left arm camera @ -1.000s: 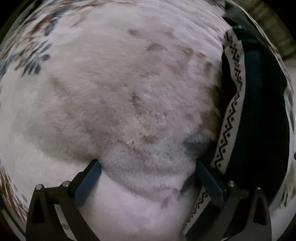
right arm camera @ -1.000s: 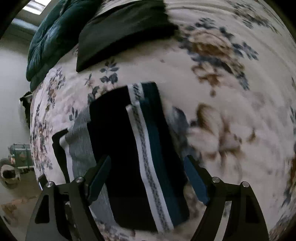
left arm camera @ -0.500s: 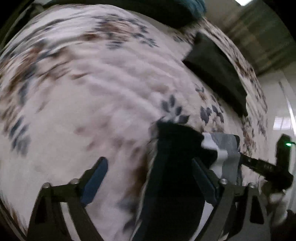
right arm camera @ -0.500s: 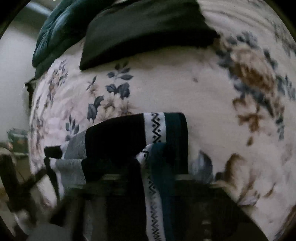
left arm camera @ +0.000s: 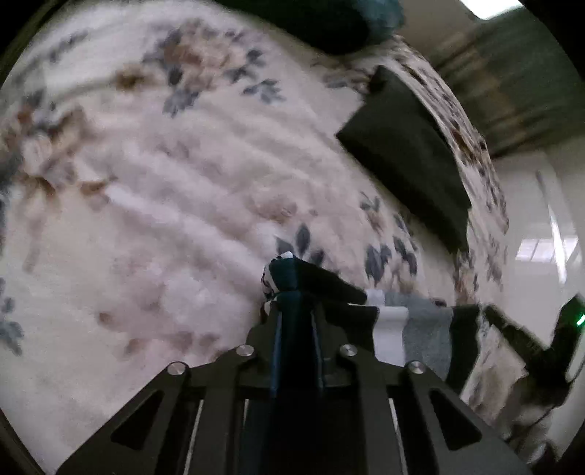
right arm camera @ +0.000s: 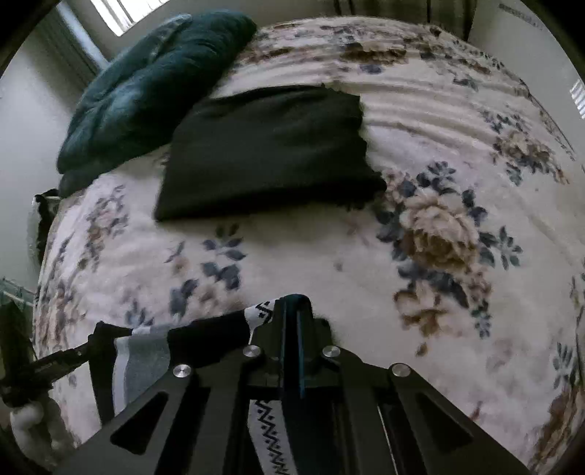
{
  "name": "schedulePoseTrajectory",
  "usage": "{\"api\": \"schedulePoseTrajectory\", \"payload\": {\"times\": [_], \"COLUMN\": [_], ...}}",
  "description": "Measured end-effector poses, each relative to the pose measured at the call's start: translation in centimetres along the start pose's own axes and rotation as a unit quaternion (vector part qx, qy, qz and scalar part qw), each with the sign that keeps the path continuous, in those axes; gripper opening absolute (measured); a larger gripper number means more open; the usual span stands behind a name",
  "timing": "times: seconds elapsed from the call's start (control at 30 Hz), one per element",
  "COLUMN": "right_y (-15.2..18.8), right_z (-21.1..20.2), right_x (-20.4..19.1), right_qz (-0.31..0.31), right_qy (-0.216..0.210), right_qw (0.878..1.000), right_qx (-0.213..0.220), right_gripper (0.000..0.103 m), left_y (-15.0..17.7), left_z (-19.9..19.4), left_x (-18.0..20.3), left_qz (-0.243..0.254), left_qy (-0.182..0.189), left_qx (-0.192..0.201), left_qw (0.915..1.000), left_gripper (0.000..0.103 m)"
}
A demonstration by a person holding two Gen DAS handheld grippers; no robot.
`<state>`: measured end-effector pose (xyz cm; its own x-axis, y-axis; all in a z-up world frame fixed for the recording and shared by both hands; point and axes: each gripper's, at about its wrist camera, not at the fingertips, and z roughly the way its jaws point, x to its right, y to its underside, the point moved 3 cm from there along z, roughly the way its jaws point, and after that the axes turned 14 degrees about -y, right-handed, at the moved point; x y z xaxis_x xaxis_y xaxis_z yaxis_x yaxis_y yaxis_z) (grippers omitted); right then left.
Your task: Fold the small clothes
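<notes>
Both clenched on the striped garment [left arm camera: 413,329]: left claw [left arm camera: 294,288] pinching a bunched corner by the teal band, right claw [right arm camera: 294,310] gripping next to the white zigzag trim. Held just above the near edge of the bed [right arm camera: 329,237], slack between the two grips. Probably light, soft and floppy, not slippery; best taken at corners or along hems. Plush floral blanket underneath, folded black cloth [right arm camera: 270,146] farther back, teal pillow [right arm camera: 153,80] at far left, window [right arm camera: 117,9] behind.
</notes>
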<state>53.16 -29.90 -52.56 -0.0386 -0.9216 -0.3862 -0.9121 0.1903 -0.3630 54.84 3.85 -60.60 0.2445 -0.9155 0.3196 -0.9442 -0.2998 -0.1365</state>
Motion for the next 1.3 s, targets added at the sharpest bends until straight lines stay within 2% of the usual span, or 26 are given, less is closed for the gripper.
{"api": "schedulePoseTrajectory", "payload": {"times": [0.1,0.17,0.23,0.3,0.37,0.4,0.43,0.5,0.57,0.67,0.8,0.87,0.9,0.97,1.0,1.13,1.2,1.3], "right_y": [-0.8,-0.8,-0.5,0.2,0.8,0.9,0.8,1.1,2.0,5.7,12.5,14.9,16.0,17.0,17.2,18.0,19.3,21.0], "right_z": [2.9,4.1,5.3,5.9,6.2,5.8,5.1,3.6,1.8,-0.4,0.0,0.6,0.7,-0.2,-1.0,-5.1,-5.1,-2.5], "right_x": [2.1,2.5,3.3,4.2,4.5,4.7,5.0,5.8,6.6,7.9,8.7,8.6,8.4,7.8,7.6,7.6,8.1,8.9], "right_qz": [0.039,0.026,0.024,0.029,0.034,0.046,0.065,0.108,0.139,0.192,0.262,0.281,0.288,0.289,0.291,0.307,0.323,0.324], "right_qy": [-0.017,0.0,0.017,0.022,0.003,-0.011,-0.028,-0.068,-0.087,-0.115,-0.152,-0.166,-0.176,-0.172,-0.17,-0.157,-0.151,-0.121], "right_qw": [0.999,0.999,0.998,0.997,0.994,0.994,0.992,0.985,0.979,0.963,0.928,0.916,0.913,0.919,0.92,0.925,0.918,0.912], "right_qx": [-0.029,-0.038,-0.056,-0.073,-0.101,-0.102,-0.103,-0.12,-0.118,-0.149,-0.217,-0.232,-0.23,-0.208,-0.199,-0.159,-0.176,-0.222], "right_gripper": [0.004,0.004,0.004,0.004,0.005,0.008,0.013,0.036,0.047,0.058,0.058,0.058,0.043,0.013,0.01,0.009,0.009,0.013], "left_y": [-1.0,-1.1,-1.3,-1.4,-1.4,-1.3,-1.3,-1.4,-1.6,-1.5,-0.9,-0.9,-0.9,-1.1,-1.2,-1.2,-1.2,-1.4], "left_z": [1.3,1.5,1.5,1.6,1.5,1.4,1.2,0.4,-0.3,-0.1,1.8,2.5,2.6,2.6,2.6,2.2,2.4,3.0], "left_x": [0.3,0.8,0.6,0.1,0.0,0.0,0.0,0.0,0.1,0.5,1.6,2.0,2.1,2.3,2.4,3.0,3.2,3.2], "left_qz": [0.006,0.027,0.017,-0.014,-0.011,-0.002,0.002,0.009,0.015,0.03,0.041,0.044,0.043,0.043,0.044,0.063,0.068,0.06], "left_qy": [-0.002,-0.012,0.011,0.053,0.059,0.054,0.05,0.058,0.066,0.059,0.048,0.036,0.032,0.028,0.028,0.029,0.028,0.03], "left_qx": [-0.009,-0.006,-0.01,-0.026,-0.03,-0.03,-0.03,-0.026,-0.016,-0.011,-0.03,-0.029,-0.029,-0.028,-0.028,-0.026,-0.029,-0.033], "left_qw": [0.9999,0.9996,0.9997,0.9982,0.9977,0.9981,0.9983,0.9979,0.9976,0.9977,0.9976,0.998,0.9981,0.9983,0.9982,0.9973,0.9969,0.9972], "left_gripper": [0.012,0.012,0.012,0.013,0.019,0.022,0.03,0.039,0.061,0.061,0.061,0.061,0.061,0.061,0.061,0.061,0.061,0.061]}}
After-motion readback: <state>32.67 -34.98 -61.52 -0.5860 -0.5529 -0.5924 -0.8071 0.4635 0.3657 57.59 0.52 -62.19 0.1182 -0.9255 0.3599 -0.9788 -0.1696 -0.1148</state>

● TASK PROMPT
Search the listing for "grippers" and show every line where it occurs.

● FINAL ANSWER
A demonstration by a person holding two Gen DAS handheld grippers; no robot.
`<state>`: measured end-effector pose (xyz cm; its own x-axis, y-axis; all in a z-up world frame fixed for the recording and shared by both hands; point and axes: each gripper's, at about its wrist camera, not at the fingertips, and z roughly the way its jaws point, x to its right, y to its underside, the point moved 3 cm from there along z, roughly the way its jaws point, and after that the axes turned 14 degrees about -y, right-handed, at the moved point; x y z xaxis_x xaxis_y xaxis_z yaxis_x yaxis_y yaxis_z) (grippers omitted); right then left.

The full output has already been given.